What could a residency for an interdisciplinary artist look like?
- natashahyman
- Feb 7, 2019
- 10 min read
Updated: Feb 8, 2019

For the first What If? interview I met with performance maker Emma Noelle Clark to talk about interdisciplinary theatre-making, artistic homes, alternative forms of authorship, and making theatre in Parliament.
Emma Clark is a California-born theatre maker currently based in East London. She is currently developing devised performance projects including Atlantic and One Shot with PJ Stanley, Monumental with Tacky Pioneer, the solo project Gold Mountain, and the accident did not take place with YESYESNONO. Emma is the lead artist of the The Yard Theatre's Yardlings: Bigger programme for young people ages 7-11 in Hackney Wick for the 2018/19 school year, and trained on the Master's in Advanced Theatre Practice at Central.
This interview is condensed from a longer conversation.
T Perhaps a good place to start is for you to describe your process?
E There are some people who devise who start from plays, but my practice is generating original performance material out of sources that might be from other disciplines entirely.
T Can you give some examples of sources you've used in the past?
E I am interested in embodied or anthropological research processes. I have to go and learn or do a thing that's not at all related to art or theatre. So, last year I did this project on astronaut training and a lot of that was looking into science and real-life physical training processes that scientists might go through.

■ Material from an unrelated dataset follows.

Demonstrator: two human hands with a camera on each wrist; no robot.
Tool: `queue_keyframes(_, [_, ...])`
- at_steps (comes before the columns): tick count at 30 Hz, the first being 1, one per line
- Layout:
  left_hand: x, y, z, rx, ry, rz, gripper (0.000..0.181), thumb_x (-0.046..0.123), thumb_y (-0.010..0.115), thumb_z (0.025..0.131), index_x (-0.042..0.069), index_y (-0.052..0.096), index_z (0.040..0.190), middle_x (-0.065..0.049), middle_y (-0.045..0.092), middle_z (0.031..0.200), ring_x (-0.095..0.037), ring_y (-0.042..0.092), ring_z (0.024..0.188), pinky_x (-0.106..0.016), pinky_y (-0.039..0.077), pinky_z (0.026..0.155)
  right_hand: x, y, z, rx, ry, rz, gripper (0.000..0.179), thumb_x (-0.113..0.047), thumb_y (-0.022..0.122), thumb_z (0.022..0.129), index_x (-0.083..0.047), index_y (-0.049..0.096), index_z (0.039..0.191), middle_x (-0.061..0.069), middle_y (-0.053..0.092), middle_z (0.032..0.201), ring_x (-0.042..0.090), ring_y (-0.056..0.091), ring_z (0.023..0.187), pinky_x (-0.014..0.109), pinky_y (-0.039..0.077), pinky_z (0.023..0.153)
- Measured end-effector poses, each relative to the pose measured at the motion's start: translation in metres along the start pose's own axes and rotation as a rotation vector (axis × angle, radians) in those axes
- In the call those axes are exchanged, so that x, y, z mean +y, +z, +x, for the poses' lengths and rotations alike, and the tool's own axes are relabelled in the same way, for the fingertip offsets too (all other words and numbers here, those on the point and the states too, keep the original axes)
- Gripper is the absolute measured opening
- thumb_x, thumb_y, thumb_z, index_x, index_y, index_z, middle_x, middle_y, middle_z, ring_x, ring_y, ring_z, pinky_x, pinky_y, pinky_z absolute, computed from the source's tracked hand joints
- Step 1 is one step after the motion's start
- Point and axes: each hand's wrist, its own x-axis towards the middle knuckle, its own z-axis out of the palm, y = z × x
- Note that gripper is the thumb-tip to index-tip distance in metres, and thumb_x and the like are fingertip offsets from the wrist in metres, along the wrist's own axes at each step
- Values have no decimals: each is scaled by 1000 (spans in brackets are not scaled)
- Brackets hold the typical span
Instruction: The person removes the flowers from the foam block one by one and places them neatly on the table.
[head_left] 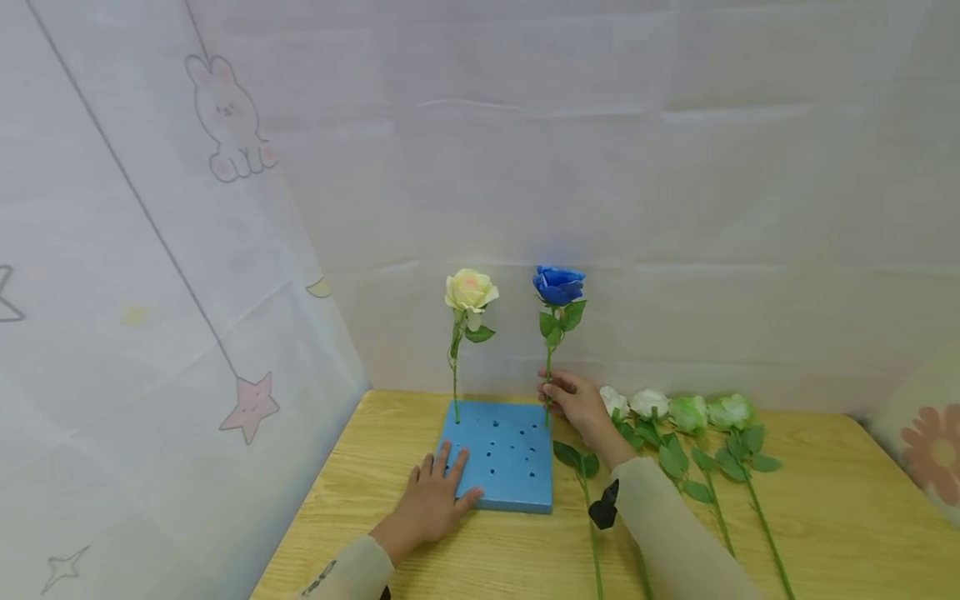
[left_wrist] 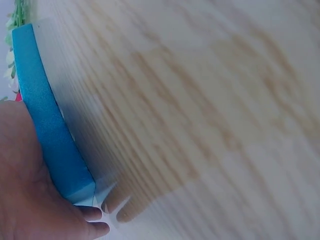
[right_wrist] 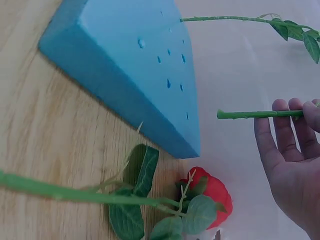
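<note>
My right hand pinches the green stem of a blue artificial rose, held upright over the far right corner of a blue foam block. In the right wrist view the cut lower end of that stem hangs apart from the block's holed top. A pale yellow rose stands upright in the block's far left corner. With fingers spread, my left hand rests on the block's near left part; in the left wrist view its palm lies against the block's side.
Right of the block, white roses and green-tinged roses lie with stems toward me. A red rose lies close beside the block. The wooden table meets a pale cloth backdrop behind; another printed cloth hangs at left.
</note>
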Motion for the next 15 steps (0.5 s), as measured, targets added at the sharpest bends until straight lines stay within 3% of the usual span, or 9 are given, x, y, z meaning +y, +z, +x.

T So it’s quite practical in that sense. You want to immerse yourself in that way of life?
E Yes, there's an ambition towards immersion but the research doesn't always look like that because it's not always possible. So, for example, this project about astronauts, I think there was absolutely an ambition there to have access to astronauts. I think if you have the profile and the partners then maybe you can be embedded somewhere like that.
As much as possible I am gathering experiences and putting my body in real experiences - being outside of the rehearsal room, to gather inspiration, material, research. A rehearsal for this astronaut project included being at a pool for the day, to explore weightlessness in water.
T So that's a useful starting point to think about what a residency might look like. When we think about a residency we are talking about a period of time, when you're on attachment physically to a building or a place.
E For this thought experiment I'd like to think about a longer time period, maybe a year or 18 months.
T So it's like an associate role?
E Yeah. There are a lot of residency offers for one or two weeks with open applications. But what we're talking about here is a much longer engagement within the organisation.
It does feel like there are models for this kind of thing with writers - they're within a building writing a play.
T Yes, there’s a writers’ room where they are working and occasionally the literary manager to chat to them. They're part of the building, but quite isolated.
E Yes but their working practice is maybe more isolated than other roles. If you're on attachment as an a director, you've probably got a pretty clearly understood job, you're assisting, or dramaturging or directing. This is more akin to having a writer on attachment but with a different set of needs. It does strike me that you can be on attachment for a short time at the NT studio with a project, but those are project specific. Or if there are longer ones I don't know anyone on them!
T So ok then, let's spitball your What if? Hopes and dreams, no budget, what do you want?
E A glitter cannon..! Ha. I was thinking this morning about how part of it is a desire to have some kind of artistic home. A set of people have taken a look at the work you're doing, your ambitions and said we want to invest in that - to cultivate the development of that person.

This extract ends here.